René Angélil was laid to rest today, remembered as a man who helped put Quebec and his superstar singer wife Céline Dion on the international stage.
Angélil’s funeral at the same church where he married Dion in 1994 attracted hundreds of fans, politicians, celebrities and other dignitiaries. Angélil died of throat cancer last week. Dion’s husband and long time manager was 73.
The hour and a half long religious service included eulogies from two of Angélil’s sons: René-Charles, the couple’s eldest son and Patrick, Angélil’s son from a previous marriage. René-Charles said he was lucky to have been born into a family with lots of love.
“Fifteen years is not a long time for a son to get to know his father. You had a busy life but we were communicating through golf, hockey, poker and smoked meat,” said René-Charles, whose comment elicited laughter from the packed church.
“You left me now with enough good memories of you to share with my younger brothers. As they grow older, without you being around, I’ll make sure to pass on what I’ve learned from you. You are a tough act to follow but with your help, everything is going to be fine. Dad, I promise you here that we’re all going to live up to your standards. I love you, dad.”

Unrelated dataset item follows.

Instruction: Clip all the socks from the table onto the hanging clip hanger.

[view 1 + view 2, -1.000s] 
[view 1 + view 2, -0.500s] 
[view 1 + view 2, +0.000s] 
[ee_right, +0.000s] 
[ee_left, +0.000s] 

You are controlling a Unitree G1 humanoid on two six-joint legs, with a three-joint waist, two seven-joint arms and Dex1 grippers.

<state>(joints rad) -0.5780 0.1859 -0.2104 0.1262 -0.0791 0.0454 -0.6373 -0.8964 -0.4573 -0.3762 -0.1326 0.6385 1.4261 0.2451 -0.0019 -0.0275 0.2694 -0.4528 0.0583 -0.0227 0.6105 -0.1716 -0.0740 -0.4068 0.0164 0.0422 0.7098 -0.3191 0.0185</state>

Patrick Angélil also drew some chuckles from mourners with his memories of his poker-playing father, who always told them he loved them and shared his passions with them.
“When we were very young, we were taught to say ‘please’ and ‘thank you.’ To look both ways before crossing the street. And in blackjack, when you get a 5-1-6, you have to double down,” said Patrick Angélil.
Imitating his father’s throaty voice, Patrick said his dad would always reassure them, that “everything would be fine.” Dion hugged and kissed both René-Charles and Patrick after their eulogies.
Wearing a veil and black dress, Dion entered the church and walked down the aisle holding the hands of her twin sons, Nelson and Eddy who were by her side, with René-Charles, her mother, and Angélil’s three other children from previous marriages: Patrick, Jean-Pierre and Anne-Marie. Before the service began, Dion laid black flowers on top of the pillow René-Charles put on top of the black casket. The service included prayers, the reading of religious passages, communion and singing by a choir and soloists.
Dion neither spoke nor performed at the service. But her voice echoed throughout the church as they played four of her love songs as chosen by Angélil: Trois heures 20; All the Way (duet with Frank Sinatra); L’amour existe encore; and Pour que tu m’aimes encore. The last song played as pallbearers brought the casket down the aisle and out of the church, as people applauded, cheered and whistled.
The service was telecast on three networks and streamed online. Hundreds of ordinary citizens lined up early to procure one of the 700 seats reserved for the public in the church that can hold 2700 people. Most of the other seats were filled with celebrities, politicians, sports figures and people who worked for Angélil’s company, including: former Prime Minister Brian Mulroney; Quebec Premier Philippe Couillard; ex-premiers Jean Charest and Bernard Landry; NDP leader Thomas Mulcair; PQ leader Pierre Karl Péladeau; Montreal mayor Denis Coderre; Quebec City mayor Régis Labeaume; Laval mayor Marc Demers; former Montreal Canadiens players Guy Carbonneau and Vincent Damphousse; singers Roch Voisine, René Simard and Gregory Charles.
Dion yesterday spent over seven hours greeting mourners during a public visitation at the church. Dion’s family accepted an offer by the Couillard government to hold a national funeral and help in the organization of the service. The premier said it was ” to honour a man who marked the cultural landscape of our nation.”